## WORK ITEM
The answer consists solely of the data below, reproduced exactly.
*** INFORMATION SUPPLIED ***
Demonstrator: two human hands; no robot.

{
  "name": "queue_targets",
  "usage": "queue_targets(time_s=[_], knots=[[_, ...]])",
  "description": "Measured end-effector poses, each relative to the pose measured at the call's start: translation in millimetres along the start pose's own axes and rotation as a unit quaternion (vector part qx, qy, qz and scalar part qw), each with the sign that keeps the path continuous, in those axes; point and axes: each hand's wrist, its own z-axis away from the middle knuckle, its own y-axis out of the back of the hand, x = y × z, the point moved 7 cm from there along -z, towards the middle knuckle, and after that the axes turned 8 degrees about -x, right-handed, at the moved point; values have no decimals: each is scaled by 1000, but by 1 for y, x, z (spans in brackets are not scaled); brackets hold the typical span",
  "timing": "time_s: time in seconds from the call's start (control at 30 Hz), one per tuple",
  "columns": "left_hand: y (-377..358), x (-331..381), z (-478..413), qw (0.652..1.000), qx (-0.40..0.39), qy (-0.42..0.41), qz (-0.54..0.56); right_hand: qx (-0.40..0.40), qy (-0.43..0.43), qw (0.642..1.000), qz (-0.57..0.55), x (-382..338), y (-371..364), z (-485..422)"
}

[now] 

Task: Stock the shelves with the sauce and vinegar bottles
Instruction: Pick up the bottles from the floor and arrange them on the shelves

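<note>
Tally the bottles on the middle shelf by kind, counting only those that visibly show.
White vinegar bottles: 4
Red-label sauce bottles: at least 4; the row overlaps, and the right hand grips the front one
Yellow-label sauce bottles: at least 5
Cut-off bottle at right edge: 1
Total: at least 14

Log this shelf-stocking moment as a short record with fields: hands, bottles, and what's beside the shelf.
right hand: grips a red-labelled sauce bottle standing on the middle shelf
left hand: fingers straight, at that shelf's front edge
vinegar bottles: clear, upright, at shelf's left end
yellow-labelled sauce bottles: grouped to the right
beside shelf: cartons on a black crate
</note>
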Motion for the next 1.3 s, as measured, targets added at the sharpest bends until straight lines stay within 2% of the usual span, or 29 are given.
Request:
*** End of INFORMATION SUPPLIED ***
## RESULT FOR THIS TASK
Demonstrator: two human hands; no robot.

{
  "name": "queue_targets",
  "usage": "queue_targets(time_s=[_], knots=[[_, ...]])",
  "description": "Measured end-effector poses, each relative to the pose measured at the call's start: translation in millimetres along the start pose's own axes and rotation as a unit quaternion (vector part qx, qy, qz and scalar part qw), each with the sign that keeps the path continuous, in those axes; point and axes: each hand's wrist, its own z-axis away from the middle knuckle, its own y-axis out of the back of the hand, x = y × z, the point moved 7 cm from there along -z, towards the middle knuckle, and after that the axes turned 8 degrees about -x, right-handed, at the moved point; values have no decimals: each is scaled by 1000, but by 1 for y, x, z (spans in brackets are not scaled); brackets hold the typical span",
  "timing": "time_s: time in seconds from the call's start (control at 30 Hz), one per tuple",
  "columns": "left_hand: y (-377..358), x (-331..381), z (-478..413), qw (0.652..1.000), qx (-0.40..0.39), qy (-0.42..0.41), qz (-0.54..0.56); right_hand: qx (-0.40..0.40), qy (-0.43..0.43), qw (0.642..1.000), qz (-0.57..0.55), x (-382..338), y (-371..364), z (-485..422)"
}

[now] 

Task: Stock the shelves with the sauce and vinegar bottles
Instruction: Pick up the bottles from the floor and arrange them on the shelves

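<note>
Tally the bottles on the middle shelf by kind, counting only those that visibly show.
White vinegar bottles: 4
Red-label sauce bottles: at least 4; the row overlaps, and the right hand grips the front one
Yellow-label sauce bottles: at least 5
Cut-off bottle at right edge: 1
Total: at least 14

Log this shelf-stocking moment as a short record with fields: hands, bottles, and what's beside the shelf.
right hand: grips a red-labelled sauce bottle standing on the middle shelf
left hand: fingers straight, at that shelf's front edge
vinegar bottles: clear, upright, at shelf's left end
yellow-labelled sauce bottles: grouped to the right
beside shelf: cartons on a black crate
</note>
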Motion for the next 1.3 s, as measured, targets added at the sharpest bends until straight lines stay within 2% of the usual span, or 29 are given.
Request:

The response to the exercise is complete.